Action item: Restate all data exactly. No images.

[Given information — start]

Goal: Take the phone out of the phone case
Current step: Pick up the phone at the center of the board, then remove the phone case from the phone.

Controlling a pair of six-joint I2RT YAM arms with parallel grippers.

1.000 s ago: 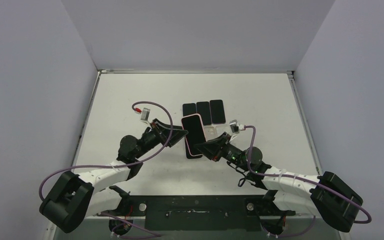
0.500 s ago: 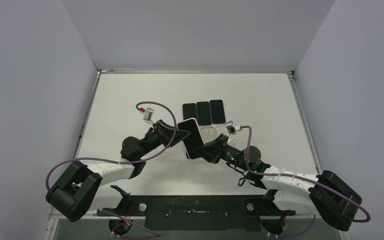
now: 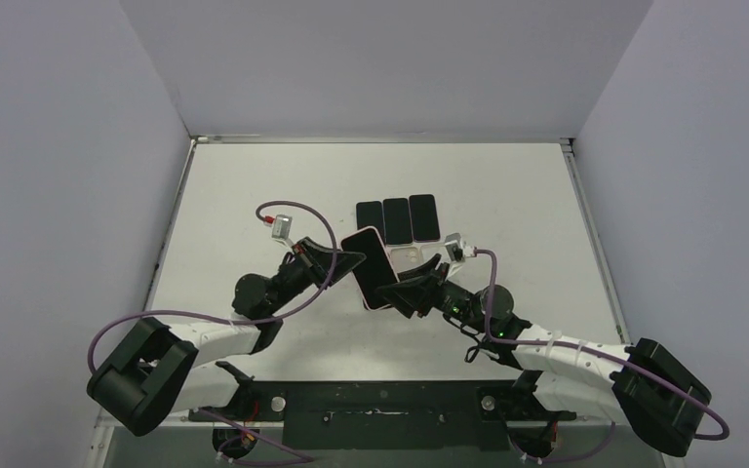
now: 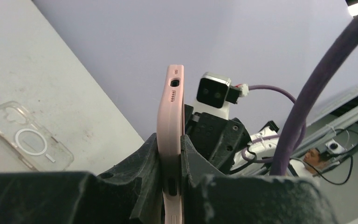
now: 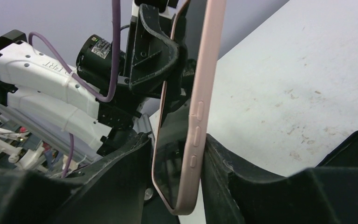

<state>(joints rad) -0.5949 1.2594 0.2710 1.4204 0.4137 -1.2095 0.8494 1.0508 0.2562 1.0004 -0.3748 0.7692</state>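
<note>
Being held aloft above mid surface (image 3: 254, 195): phone (image 3: 374, 267), inside pink case (image 4: 170, 107). Left fingers (image 4: 140, 168) clenched on its left side; right fingers (image 5: 233, 172) clenched across screen and back. Case rim best peeled off one corner while phone is braced; twisting avoided.

Pale pink on the phone case (image 5: 208, 84) clamped between the black left gripper (image 4: 170, 156) and the black right gripper (image 5: 179, 158); glossy black on the phone (image 3: 370, 265) screen inside it. Beyond the fingertips, clear with a white ring print on a spare case (image 4: 28, 142), and plain black on three spare handsets (image 3: 396, 219). Purple on the cables (image 4: 317, 88); off-white, faintly speckled, on the table (image 5: 298, 84).
</note>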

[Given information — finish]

Solved exercise:
Goal: Take the phone out of the phone case
Current step: Pick up the phone at the center of the board, then remove the phone case from the phone.

Controlling a pair of six-joint I2RT YAM arms with parallel grippers.

1.000 s ago: 
0.500 s ago: 
now: 
now: 
now: 

<state>(joints rad) -0.5949 1.2594 0.2710 1.4204 0.4137 -1.2095 0.8494 1.0508 0.2562 1.0004 -0.3748 0.7692</state>
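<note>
Being held aloft above mid surface (image 3: 254, 195): phone (image 3: 374, 267), inside pink case (image 4: 170, 107). Left fingers (image 4: 140, 168) clenched on its left side; right fingers (image 5: 233, 172) clenched across screen and back. Case rim best peeled off one corner while phone is braced; twisting avoided.

Pale pink on the phone case (image 5: 208, 84) clamped between the black left gripper (image 4: 170, 156) and the black right gripper (image 5: 179, 158); glossy black on the phone (image 3: 370, 265) screen inside it. Beyond the fingertips, clear with a white ring print on a spare case (image 4: 28, 142), and plain black on three spare handsets (image 3: 396, 219). Purple on the cables (image 4: 317, 88); off-white, faintly speckled, on the table (image 5: 298, 84).
</note>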

For this exercise, nothing more remains to be done.